Department of Internal Medicine, University of New Mexico School of Medicine, MSC10 5550 1 University of New Mexico Albuquerque, Albuquerque, NM, 87131, USA.
Department of Biochemistry and Molecular Biology, University of New Mexico School of Medicine MSC08 4670 1 University of New Mexico Albuquerque, Albuquerque, NM, 87131, USA.
BMC Med Res Methodol. 2021 Jul 24;21(1):151. doi: 10.1186/s12874-021-01318-6.
Converting electronic health record (EHR) entries to useful clinical inferences requires one to address the poor scalability of existing implementations of Generalized Linear Mixed Models (GLMM) for repeated measures. The major computational bottleneck concerns the numerical evaluation of multivariable integrals, which even for the simplest EHR analyses may involve millions of dimensions (one for each patient). The hierarchical likelihood (h-lik) approach to GLMMs is a methodologically rigorous framework for the estimation of GLMMs that is based on the Laplace Approximation (LA), which replaces integration with numerical optimization, and thus scales very well with dimensionality.
We present a high-performance, direct implementation of the h-lik for GLMMs in the R package TMB. Using this approach, we examined the relation of repeated serum potassium measurements and survival in the Cerner Real World Data (CRWD) EHR database. Analyzing this data requires the evaluation of an integral in over 3 million dimensions, putting this problem beyond the reach of conventional approaches. We also assessed the scalability and accuracy of LA in smaller samples of 1 and 10% size of the full dataset that were analyzed via the a) original, interconnected Generalized Linear Models (iGLM), approach to h-lik, b) Adaptive Gaussian Hermite (AGH) and c) the gold standard for multivariate integration Markov Chain Monte Carlo (MCMC).

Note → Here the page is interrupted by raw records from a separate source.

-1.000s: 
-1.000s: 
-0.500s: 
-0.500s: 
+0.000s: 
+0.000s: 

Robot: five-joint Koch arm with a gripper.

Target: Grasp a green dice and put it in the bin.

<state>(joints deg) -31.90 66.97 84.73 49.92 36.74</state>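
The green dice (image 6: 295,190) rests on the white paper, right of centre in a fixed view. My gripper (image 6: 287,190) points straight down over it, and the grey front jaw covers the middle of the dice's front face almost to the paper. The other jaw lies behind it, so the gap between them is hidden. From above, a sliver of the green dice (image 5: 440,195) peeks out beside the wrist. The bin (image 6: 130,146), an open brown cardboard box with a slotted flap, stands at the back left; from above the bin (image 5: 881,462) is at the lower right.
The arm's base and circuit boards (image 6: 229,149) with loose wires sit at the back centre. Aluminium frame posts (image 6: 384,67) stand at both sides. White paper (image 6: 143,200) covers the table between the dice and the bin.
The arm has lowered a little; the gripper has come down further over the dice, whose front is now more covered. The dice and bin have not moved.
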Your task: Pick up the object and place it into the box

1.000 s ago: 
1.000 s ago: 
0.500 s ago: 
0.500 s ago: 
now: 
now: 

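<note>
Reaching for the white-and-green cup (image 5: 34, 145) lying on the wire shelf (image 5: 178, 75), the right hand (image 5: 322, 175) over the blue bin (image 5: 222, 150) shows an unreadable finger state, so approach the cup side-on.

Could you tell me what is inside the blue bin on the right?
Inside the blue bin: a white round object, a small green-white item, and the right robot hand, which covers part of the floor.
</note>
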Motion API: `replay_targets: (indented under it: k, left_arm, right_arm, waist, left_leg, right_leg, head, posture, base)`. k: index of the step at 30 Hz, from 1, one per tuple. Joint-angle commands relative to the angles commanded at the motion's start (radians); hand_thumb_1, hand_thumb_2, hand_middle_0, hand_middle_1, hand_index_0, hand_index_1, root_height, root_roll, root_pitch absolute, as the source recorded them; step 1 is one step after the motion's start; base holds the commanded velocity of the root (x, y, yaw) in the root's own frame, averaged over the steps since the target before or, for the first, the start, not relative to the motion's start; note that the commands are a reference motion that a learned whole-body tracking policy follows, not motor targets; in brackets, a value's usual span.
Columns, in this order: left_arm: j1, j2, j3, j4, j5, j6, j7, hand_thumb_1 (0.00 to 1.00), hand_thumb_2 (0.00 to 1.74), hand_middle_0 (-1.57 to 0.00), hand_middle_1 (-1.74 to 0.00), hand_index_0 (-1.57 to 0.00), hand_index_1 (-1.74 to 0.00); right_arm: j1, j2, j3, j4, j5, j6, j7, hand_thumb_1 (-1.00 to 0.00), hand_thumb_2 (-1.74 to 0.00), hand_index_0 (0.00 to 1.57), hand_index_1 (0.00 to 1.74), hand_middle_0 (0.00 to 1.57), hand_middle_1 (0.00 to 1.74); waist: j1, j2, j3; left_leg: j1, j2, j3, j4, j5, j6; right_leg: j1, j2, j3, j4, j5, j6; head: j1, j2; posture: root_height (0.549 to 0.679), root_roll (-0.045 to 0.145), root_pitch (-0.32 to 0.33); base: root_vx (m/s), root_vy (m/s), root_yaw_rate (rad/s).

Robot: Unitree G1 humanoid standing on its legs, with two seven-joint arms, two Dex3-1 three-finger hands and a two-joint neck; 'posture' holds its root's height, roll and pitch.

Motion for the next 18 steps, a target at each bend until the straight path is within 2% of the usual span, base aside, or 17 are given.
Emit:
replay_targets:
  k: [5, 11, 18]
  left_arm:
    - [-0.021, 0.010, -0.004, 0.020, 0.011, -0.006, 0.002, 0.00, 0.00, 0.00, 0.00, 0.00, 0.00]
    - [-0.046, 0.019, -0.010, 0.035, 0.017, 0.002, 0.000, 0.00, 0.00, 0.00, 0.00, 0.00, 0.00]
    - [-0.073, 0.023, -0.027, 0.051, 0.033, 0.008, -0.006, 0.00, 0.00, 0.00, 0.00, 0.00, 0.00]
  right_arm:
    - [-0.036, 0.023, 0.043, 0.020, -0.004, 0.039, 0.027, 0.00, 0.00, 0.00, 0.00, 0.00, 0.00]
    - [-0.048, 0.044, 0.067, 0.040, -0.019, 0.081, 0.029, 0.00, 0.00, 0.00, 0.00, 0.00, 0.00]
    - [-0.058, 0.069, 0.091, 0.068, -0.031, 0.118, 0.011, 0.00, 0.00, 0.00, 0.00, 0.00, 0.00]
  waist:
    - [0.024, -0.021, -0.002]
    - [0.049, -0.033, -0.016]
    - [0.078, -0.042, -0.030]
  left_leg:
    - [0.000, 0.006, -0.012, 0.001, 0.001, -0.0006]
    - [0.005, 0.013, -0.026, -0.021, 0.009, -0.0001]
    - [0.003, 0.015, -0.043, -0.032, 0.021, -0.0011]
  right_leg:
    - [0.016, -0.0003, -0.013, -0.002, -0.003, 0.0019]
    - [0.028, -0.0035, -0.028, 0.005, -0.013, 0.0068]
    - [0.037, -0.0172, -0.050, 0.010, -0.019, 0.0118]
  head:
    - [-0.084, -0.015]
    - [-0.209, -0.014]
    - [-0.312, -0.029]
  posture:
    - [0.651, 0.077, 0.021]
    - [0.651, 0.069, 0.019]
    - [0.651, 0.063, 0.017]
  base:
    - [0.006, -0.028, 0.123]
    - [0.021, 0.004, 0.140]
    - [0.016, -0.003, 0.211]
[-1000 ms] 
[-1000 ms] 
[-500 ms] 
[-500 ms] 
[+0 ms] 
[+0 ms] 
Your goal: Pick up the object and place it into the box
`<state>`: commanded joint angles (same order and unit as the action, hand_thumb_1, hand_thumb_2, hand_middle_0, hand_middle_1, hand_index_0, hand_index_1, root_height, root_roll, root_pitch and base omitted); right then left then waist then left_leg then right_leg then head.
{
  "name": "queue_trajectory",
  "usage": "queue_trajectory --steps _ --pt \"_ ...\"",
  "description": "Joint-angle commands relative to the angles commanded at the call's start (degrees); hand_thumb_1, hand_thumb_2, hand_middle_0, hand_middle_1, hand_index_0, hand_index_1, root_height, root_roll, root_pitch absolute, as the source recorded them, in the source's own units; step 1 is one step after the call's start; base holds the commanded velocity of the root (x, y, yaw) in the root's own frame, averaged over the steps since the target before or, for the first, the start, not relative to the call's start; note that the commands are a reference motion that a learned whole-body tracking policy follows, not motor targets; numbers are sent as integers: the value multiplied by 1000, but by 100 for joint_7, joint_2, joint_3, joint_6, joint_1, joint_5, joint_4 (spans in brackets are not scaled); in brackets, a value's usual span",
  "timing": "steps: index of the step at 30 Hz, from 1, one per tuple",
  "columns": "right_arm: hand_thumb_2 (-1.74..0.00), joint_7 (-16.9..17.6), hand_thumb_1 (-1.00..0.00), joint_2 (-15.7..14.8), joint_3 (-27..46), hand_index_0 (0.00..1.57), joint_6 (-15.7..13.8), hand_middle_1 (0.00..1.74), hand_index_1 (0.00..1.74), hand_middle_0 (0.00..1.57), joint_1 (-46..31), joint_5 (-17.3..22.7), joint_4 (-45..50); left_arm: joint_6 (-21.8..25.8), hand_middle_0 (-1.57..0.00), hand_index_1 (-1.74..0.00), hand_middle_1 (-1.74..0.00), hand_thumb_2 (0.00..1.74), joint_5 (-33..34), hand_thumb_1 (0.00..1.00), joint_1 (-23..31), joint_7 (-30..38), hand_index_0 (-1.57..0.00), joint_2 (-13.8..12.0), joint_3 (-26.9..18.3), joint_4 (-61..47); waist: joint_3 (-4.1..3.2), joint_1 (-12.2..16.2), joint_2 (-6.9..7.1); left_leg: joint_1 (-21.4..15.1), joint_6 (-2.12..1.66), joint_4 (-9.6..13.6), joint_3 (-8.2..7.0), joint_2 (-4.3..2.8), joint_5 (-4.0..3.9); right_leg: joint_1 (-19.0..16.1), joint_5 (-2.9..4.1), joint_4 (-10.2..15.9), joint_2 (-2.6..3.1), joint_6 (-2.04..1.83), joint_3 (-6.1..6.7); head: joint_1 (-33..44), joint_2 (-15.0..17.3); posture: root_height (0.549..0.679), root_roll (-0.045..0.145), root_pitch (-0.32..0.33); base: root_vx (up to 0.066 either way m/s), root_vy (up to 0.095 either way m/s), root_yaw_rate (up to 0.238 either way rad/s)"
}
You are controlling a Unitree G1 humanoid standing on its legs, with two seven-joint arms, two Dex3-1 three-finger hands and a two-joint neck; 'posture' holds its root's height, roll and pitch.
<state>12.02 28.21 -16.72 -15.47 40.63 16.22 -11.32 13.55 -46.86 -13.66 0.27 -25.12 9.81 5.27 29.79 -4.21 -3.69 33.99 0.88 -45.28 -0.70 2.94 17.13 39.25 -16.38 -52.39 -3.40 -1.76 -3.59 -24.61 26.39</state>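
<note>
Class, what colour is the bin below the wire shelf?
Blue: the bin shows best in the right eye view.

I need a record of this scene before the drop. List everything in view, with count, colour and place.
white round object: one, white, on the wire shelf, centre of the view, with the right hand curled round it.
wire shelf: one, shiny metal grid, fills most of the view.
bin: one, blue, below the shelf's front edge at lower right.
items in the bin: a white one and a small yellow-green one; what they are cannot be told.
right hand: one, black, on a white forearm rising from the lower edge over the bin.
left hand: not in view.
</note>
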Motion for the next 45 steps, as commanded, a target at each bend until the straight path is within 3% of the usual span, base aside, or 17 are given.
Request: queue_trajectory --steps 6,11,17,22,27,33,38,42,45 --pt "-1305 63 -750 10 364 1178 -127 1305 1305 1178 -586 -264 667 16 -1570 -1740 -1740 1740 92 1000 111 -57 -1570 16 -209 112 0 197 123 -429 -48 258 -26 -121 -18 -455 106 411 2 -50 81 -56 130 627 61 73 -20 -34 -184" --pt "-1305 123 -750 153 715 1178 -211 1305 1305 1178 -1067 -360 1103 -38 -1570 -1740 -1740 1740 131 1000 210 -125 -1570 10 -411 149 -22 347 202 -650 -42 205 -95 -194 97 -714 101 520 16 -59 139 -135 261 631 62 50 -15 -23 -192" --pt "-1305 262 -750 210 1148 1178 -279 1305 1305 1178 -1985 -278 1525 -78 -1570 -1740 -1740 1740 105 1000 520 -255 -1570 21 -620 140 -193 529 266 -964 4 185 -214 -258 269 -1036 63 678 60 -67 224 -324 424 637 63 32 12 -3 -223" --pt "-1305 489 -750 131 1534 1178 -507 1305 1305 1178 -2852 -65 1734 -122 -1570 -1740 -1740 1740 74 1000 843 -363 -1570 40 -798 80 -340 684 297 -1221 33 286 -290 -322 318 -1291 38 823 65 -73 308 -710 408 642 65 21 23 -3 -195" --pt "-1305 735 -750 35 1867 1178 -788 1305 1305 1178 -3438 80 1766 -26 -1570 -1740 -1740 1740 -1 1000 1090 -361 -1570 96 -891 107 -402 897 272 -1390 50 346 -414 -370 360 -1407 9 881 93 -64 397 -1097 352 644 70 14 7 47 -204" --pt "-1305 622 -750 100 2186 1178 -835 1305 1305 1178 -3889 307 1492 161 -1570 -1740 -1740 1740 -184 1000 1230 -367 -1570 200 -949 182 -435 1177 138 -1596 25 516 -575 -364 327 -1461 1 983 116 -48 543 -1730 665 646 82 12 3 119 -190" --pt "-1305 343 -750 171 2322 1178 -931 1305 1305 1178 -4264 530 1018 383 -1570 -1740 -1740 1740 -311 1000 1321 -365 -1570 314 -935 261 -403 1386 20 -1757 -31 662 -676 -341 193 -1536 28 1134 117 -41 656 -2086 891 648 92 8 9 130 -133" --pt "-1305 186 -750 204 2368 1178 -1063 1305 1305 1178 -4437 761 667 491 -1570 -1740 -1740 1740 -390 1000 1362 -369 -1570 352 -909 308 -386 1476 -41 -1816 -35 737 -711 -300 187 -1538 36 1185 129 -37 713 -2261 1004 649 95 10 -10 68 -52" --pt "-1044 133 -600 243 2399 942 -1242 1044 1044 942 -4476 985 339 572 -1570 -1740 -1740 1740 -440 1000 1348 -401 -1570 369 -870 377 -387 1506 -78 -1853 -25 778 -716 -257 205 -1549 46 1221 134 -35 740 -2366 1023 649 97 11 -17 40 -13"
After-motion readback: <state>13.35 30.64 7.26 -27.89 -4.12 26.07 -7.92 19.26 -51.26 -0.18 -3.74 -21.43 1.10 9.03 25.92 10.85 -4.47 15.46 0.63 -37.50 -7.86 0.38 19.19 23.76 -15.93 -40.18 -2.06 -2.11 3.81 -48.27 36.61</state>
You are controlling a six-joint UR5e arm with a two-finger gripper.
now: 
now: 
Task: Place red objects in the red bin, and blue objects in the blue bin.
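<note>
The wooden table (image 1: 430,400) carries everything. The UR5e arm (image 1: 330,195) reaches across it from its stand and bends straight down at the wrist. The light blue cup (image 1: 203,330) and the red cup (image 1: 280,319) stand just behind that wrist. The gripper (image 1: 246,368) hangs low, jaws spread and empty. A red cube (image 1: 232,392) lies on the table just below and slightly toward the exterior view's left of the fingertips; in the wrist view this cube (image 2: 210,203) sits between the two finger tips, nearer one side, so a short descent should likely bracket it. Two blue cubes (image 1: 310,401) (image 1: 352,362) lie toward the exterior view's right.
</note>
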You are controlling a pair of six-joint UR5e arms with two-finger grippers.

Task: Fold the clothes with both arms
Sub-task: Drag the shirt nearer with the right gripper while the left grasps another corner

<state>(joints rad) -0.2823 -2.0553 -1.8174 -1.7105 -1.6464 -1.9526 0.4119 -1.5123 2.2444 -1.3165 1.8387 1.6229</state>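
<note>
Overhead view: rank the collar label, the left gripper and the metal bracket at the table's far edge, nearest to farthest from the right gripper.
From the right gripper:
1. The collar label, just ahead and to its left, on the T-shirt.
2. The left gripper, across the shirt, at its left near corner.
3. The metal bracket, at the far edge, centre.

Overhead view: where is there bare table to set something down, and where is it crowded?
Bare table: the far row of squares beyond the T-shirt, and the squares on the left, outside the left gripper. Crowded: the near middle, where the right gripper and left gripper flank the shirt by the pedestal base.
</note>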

Random effects estimates generated by the LA were within 10% of the values obtained by the iGLMs, AGH and MCMC techniques. The H-lik approach was 4-30 times faster than AGH and nearly 800 times faster than MCMC. The major clinical inferences in this problem are the establishment of the non-linear relationship between the potassium level and the risk of mortality, as well as estimates of the individual and health care facility sources of variations for mortality risk in CRWD.
We found that the direct implementation of the h-lik offers a computationally efficient, numerically accurate approach for the analysis of extremely large, real world repeated measures data via the h-lik approach to GLMMs. The clinical inference from our analysis may guide choices of treatment thresholds for treating potassium disorders in the clinic.
将电子健康记录 (EHR) 条目转换为有用的临床推论,需要解决现有广义线性混合模型 (GLMM) 重复测量实施中存在的可扩展性问题。主要的计算瓶颈涉及多变量积分的数值评估,即使对于最简单的 EHR 分析,也可能涉及数百万个维度(每个患者一个维度)。GLMM 的层次似然 (h-lik) 方法是一种基于拉普拉斯逼近 (LA) 的严格方法学框架,用于估计 GLMM,它用数值优化代替积分,因此与维度很好地扩展。
我们在 R 包 TMB 中提出了 GLMM 的 h-lik 的高性能直接实现。使用这种方法,我们检查了重复血清钾测量与 Cerner 真实世界数据 (CRWD) EHR 数据库中生存的关系。分析此数据需要评估超过 300 万个维度的积分,这使得传统方法无法解决此问题。我们还评估了 LA 在更小的 1%和 10%全数据集样本中的可扩展性和准确性,这些样本是通过以下方法分析的:a)原始的、相互连接的广义线性模型 (iGLM) 方法,b)自适应高斯赫尔米特 (AGH) 和 c)多变量积分马尔可夫链蒙特卡罗 (MCMC) 的金标准。
LA 生成的随机效应估计值与 iGLM、AGH 和 MCMC 技术获得的值相差在 10%以内。H-lik 方法比 AGH 快 4-30 倍,比 MCMC 快近 800 倍。该问题的主要临床推论是建立了钾水平与死亡率风险之间的非线性关系,以及在 CRWD 中死亡率风险的个体和医疗保健设施来源的变异估计。
我们发现,通过 h-lik 方法直接实现 h-lik 为分析通过 h-lik 方法到 GLMM 的极其庞大的真实世界重复测量数据提供了一种计算效率高、数值准确的方法。我们分析的临床推论可能会指导诊所中治疗钾紊乱的治疗阈值的选择。